Abstract
Developing applications on distributed memory parallel computers is
notoriously hard, and requires considerable effort by the programmer
in obtaining an efficient implementation. Unfortunately, programs
developed on a target parallel computer can not easily be ported to
another parallel computer. High Performance Fortran (HPF) was proposed
as a step towards facilitating portable parallel programming. Mapping
of data and computation to processors is specified using ALIGN and
DISTRIBUTE directives. The advantage of this approach is that a
compiler can be made to generate a message passing program. The
problem of finding optimal data and computation distribution is
nontrivial. Hence there is a need for automating this task. An
effective parallel implementation must address these three issues:
parallelism, locality of reference, and load balance. In my
thesis research, we assume input programs with explicit
parallelism. We propose compiler techniques for improving locality of
reference and load balance. Locality of reference can be improved by
aligning arrays and iterations (of loop nests). Processor idle time
can be minimized by distributing computation equally among processors.

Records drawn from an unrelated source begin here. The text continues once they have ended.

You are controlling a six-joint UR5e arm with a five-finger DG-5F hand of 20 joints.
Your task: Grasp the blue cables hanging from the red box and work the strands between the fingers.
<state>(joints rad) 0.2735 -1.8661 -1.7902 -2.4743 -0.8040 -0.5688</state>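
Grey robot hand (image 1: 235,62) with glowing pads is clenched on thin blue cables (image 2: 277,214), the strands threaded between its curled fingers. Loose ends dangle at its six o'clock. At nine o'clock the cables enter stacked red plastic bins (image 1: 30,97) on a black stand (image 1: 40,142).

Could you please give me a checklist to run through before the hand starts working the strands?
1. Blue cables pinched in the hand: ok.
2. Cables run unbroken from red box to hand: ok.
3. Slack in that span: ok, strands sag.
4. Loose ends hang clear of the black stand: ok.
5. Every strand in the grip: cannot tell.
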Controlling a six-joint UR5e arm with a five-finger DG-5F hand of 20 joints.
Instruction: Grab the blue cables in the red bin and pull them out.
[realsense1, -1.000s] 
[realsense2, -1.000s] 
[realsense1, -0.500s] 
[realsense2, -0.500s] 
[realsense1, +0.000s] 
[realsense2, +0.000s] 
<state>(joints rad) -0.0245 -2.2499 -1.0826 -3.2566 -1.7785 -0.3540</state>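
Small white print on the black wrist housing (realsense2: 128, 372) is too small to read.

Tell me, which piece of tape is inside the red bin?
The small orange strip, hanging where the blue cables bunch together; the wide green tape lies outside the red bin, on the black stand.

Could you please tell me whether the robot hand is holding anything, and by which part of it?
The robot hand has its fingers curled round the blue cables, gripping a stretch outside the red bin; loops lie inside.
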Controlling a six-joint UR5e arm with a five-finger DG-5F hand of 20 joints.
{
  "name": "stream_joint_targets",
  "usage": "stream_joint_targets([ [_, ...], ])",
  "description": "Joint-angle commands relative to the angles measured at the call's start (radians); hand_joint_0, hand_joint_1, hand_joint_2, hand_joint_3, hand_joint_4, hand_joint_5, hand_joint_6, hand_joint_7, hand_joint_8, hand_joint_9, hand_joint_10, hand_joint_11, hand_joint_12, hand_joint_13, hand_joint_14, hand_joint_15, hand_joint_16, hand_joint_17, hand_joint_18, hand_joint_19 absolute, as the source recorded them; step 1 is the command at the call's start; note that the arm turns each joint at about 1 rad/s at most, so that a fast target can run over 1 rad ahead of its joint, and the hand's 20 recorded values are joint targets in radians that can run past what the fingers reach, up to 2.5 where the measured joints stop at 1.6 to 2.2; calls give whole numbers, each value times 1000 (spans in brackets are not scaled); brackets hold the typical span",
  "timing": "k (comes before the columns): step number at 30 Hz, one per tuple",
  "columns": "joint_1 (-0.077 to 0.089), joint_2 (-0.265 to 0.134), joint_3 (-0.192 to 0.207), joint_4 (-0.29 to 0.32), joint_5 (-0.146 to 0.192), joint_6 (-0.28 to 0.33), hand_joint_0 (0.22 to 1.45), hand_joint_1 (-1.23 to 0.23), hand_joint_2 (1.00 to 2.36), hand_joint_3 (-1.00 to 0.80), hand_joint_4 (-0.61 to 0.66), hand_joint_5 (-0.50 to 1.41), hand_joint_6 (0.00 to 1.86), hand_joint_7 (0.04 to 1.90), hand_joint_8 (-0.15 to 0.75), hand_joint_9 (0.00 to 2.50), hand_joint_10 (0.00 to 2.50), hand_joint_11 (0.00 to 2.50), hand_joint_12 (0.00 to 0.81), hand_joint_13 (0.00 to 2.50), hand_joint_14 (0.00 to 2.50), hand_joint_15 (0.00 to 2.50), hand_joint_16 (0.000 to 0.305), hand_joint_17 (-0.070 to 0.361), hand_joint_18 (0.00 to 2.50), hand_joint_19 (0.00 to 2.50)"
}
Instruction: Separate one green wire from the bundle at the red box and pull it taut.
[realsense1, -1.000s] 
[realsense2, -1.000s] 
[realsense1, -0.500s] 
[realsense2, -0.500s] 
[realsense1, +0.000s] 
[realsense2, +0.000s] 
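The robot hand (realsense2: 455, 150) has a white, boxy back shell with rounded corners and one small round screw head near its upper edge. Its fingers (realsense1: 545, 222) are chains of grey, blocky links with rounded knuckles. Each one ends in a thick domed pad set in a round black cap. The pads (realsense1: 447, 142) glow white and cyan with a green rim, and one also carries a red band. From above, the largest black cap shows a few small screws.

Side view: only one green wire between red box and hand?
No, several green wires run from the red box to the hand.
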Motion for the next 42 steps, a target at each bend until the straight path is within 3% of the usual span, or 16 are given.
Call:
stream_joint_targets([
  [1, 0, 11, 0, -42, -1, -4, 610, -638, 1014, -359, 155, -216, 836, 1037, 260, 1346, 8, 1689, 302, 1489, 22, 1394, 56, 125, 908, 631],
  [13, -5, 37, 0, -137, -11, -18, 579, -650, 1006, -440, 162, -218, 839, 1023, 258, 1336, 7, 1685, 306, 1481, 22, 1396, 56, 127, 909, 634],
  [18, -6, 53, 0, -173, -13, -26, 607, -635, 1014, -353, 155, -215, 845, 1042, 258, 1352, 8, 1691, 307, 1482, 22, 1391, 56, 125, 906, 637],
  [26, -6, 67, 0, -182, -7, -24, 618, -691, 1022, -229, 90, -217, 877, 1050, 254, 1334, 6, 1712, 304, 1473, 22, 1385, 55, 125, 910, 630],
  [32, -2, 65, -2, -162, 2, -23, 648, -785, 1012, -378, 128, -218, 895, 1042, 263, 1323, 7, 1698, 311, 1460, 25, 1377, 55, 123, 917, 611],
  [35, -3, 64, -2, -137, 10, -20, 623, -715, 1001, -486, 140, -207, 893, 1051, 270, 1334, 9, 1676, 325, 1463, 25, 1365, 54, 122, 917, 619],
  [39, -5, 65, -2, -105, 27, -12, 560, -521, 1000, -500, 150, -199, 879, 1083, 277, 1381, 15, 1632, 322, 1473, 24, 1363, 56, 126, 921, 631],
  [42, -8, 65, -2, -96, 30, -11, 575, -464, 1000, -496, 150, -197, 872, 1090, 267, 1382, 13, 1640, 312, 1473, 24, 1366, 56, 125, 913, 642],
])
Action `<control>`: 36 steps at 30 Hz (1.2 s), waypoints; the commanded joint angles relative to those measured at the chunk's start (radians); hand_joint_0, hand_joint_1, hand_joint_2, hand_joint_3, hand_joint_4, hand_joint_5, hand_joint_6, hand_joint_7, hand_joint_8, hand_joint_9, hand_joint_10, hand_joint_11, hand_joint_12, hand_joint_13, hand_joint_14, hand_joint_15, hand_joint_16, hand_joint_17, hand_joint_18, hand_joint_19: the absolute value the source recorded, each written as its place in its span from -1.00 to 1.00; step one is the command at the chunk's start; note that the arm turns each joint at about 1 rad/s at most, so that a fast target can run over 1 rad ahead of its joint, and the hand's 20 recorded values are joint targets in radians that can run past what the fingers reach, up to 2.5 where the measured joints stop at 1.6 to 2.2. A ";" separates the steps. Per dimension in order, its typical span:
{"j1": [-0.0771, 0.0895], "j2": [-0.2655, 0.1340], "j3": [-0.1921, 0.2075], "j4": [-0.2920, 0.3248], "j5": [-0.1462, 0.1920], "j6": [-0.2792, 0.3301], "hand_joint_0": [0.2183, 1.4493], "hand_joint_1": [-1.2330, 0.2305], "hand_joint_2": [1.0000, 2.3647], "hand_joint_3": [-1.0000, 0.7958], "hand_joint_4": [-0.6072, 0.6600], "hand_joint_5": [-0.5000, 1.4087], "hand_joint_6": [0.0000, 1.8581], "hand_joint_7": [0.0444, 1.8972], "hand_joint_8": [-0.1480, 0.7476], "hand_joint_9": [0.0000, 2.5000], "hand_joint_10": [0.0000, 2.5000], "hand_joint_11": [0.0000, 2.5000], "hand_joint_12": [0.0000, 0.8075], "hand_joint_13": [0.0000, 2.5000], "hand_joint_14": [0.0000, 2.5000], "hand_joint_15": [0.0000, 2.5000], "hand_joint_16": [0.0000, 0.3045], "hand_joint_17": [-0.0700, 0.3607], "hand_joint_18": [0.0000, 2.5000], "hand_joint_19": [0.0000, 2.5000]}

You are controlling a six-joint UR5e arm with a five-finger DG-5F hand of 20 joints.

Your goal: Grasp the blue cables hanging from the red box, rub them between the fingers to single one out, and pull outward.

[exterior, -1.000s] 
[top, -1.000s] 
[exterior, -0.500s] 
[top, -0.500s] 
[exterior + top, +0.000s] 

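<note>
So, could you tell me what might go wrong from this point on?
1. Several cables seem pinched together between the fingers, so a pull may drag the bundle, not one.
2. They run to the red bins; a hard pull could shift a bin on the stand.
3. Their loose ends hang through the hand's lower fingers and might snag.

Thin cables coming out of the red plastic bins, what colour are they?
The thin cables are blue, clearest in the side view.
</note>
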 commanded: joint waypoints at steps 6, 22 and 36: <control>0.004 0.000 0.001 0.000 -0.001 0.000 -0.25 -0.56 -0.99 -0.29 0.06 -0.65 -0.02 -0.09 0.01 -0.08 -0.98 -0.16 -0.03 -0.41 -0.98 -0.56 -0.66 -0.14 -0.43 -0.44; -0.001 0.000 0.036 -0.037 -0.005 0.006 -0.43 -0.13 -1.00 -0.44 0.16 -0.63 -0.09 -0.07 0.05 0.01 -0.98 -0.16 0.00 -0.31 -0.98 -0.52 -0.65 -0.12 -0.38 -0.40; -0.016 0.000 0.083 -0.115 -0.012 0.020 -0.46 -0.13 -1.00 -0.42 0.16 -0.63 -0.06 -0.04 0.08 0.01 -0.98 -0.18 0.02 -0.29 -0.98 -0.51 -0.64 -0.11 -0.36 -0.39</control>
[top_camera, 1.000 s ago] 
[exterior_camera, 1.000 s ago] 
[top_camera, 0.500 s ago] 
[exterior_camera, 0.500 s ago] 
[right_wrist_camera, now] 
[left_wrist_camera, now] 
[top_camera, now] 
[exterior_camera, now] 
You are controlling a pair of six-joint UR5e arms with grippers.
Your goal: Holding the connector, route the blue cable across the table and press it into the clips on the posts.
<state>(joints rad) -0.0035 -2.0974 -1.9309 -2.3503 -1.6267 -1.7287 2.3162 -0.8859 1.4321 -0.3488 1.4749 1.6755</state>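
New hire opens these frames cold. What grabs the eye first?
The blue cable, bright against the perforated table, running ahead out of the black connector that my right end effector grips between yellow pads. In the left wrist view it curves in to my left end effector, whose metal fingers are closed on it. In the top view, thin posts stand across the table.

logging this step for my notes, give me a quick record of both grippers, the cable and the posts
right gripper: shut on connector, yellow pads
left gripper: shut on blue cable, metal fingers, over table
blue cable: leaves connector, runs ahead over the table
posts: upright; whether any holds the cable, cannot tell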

Even on a shared memory machine, obtaining an efficient implementation
requires optimizing for locality.
Alignments specify a mapping of array elements and iterations to
points in a template (a multidimensional grid). HPF has a restricted
form of alignment that allows affine mappings between axes. Other
researchers have developed techniques for finding affine mappings from
data and computation spaces to template space. For programs that have
triangular iteration and data space or loops that require mirror
elements with respect to a hyperplane, these techniques result in
serializing a parallel dimension. We present a new technique that
folds spaces and finds optimal affine alignments between the folded
spaces. Often it is not possible to find alignments that eliminate all
the nonlocal references. In such cases, data need to be realigned. We
are developing an algorithm for global optimization that reduces
overhead due to realignment and references to nonlocal data.